Designed by James Ernest, Tak is an abstract Turn-Based Strategy Tabletop Game that draws elements from Chess and Go. The game is played on a grid of varying size. On your turn, you may either place a single stone on an empty space, or move a stack of one or more stones you control. The goal is to build a road of stones joining opposite sides of the board, no matter how twisty. Stones can be placed flat, which count towards your road, or upright as a wall, which doesn't. Moving your piece on top of your opponents lets you control the entire stack, and move farther, but forces you to be careful about letting that piece back out into the open.
The game contains examples of following tropes:
- Boring, but Practical: Putting more stones on the board is almost always a wise move, even if it would be cooler to build stacks and lock up your opponent's stones.

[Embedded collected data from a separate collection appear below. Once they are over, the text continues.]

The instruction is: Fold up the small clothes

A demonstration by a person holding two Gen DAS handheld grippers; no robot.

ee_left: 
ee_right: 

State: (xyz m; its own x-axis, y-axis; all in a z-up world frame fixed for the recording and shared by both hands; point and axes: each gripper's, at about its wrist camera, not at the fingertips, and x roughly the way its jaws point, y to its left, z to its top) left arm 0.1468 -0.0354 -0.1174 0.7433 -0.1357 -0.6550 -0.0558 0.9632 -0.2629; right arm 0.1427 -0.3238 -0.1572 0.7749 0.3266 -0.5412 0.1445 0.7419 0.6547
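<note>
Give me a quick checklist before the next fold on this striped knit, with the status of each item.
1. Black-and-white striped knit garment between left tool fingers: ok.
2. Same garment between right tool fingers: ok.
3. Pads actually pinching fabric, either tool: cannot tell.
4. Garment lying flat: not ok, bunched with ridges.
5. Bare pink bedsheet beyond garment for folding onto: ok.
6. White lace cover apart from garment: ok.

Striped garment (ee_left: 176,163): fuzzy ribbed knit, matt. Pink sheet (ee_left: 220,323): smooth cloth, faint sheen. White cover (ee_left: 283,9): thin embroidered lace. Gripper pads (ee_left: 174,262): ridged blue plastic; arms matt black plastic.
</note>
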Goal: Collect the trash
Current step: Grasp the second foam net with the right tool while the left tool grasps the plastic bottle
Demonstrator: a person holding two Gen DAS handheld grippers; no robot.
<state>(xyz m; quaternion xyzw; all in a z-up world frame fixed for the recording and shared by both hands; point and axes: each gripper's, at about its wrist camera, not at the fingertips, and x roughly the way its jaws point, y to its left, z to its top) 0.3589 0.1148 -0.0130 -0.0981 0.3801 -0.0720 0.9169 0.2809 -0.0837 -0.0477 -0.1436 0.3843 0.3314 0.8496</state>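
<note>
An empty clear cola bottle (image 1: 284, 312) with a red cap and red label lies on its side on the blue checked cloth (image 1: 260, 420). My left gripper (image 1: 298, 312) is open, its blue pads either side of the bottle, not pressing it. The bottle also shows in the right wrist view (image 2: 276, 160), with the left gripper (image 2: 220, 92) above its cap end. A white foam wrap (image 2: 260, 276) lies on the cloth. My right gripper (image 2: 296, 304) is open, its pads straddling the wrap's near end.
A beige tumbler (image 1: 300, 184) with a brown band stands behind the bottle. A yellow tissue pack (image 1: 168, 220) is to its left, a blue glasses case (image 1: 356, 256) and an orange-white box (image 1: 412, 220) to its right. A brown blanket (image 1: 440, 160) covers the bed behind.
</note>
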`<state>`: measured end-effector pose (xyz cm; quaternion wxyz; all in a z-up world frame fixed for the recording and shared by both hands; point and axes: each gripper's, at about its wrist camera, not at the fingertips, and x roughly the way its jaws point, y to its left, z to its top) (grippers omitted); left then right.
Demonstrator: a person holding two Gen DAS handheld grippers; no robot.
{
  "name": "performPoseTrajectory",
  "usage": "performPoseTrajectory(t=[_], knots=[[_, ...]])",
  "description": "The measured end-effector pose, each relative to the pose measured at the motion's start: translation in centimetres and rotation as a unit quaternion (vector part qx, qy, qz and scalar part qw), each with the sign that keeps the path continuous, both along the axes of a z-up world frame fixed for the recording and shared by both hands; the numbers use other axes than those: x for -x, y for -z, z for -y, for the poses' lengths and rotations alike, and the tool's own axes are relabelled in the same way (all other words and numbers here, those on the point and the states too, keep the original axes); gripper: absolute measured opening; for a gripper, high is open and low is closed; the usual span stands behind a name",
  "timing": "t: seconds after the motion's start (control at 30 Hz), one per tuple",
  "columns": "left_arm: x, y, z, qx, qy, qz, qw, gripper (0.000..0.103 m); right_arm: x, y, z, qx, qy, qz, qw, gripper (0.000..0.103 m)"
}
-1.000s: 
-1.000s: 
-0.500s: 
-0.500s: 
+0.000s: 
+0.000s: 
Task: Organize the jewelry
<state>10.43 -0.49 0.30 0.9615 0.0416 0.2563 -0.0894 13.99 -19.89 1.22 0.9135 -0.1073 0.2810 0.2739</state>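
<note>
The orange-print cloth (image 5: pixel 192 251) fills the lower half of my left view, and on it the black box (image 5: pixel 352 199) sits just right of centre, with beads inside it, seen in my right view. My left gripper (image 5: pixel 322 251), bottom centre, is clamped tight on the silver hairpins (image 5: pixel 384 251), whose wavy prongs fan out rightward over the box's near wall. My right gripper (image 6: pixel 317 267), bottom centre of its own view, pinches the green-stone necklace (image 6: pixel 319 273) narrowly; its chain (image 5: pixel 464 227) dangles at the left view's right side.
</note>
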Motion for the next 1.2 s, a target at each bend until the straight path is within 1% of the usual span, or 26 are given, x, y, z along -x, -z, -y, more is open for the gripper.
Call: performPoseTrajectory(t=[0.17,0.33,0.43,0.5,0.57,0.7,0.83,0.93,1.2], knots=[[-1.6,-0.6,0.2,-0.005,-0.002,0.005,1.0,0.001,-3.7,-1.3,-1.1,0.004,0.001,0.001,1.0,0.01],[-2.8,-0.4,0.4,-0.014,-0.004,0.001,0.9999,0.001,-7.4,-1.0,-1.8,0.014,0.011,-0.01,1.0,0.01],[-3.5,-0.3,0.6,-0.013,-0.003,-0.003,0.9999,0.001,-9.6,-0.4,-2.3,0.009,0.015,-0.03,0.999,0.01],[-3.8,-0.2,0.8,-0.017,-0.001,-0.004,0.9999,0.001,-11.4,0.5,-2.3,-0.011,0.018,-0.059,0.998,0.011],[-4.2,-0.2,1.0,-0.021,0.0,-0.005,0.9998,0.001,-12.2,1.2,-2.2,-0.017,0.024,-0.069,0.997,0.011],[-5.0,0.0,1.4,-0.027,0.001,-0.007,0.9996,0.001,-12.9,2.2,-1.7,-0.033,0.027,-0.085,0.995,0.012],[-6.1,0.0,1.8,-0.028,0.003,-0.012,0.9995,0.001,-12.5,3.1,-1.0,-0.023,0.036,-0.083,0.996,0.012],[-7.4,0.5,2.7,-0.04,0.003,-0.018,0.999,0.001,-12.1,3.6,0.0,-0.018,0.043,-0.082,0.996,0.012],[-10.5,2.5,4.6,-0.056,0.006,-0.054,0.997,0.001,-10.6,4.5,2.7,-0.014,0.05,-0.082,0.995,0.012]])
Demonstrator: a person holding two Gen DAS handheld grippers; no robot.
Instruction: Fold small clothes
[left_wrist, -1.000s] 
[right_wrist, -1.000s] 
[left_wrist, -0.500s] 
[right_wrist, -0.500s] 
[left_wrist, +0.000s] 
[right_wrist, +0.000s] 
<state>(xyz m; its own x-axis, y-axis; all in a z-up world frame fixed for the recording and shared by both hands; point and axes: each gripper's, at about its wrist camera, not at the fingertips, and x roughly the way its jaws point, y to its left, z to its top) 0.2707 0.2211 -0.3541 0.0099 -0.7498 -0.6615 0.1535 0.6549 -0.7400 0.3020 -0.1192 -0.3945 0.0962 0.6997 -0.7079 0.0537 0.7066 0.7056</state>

- Calling Your Attacks: The rules suggest, in friendly games, to call out a "Tak" when you are one move from winning, much like a "Check" in Chess.
- Difficulty Levels: The board size is the common standard for how complicated you may want to get. 5x5 is the most common simple variant, with 6x6 and 8x8 considered longer and more advanced, and 4x4 or 3x3 being learning sizes that omit the capstone.
- Large and in Charge: The capstone piece is made to look like a king or queen from chess, as opposed to the flat stones. It blocks like a wall, counts as part of the road like a flat, and can stomp down walls when nothing else can.
- Tournament Play: There is already a US Tak Association organizing tournaments and ranking players.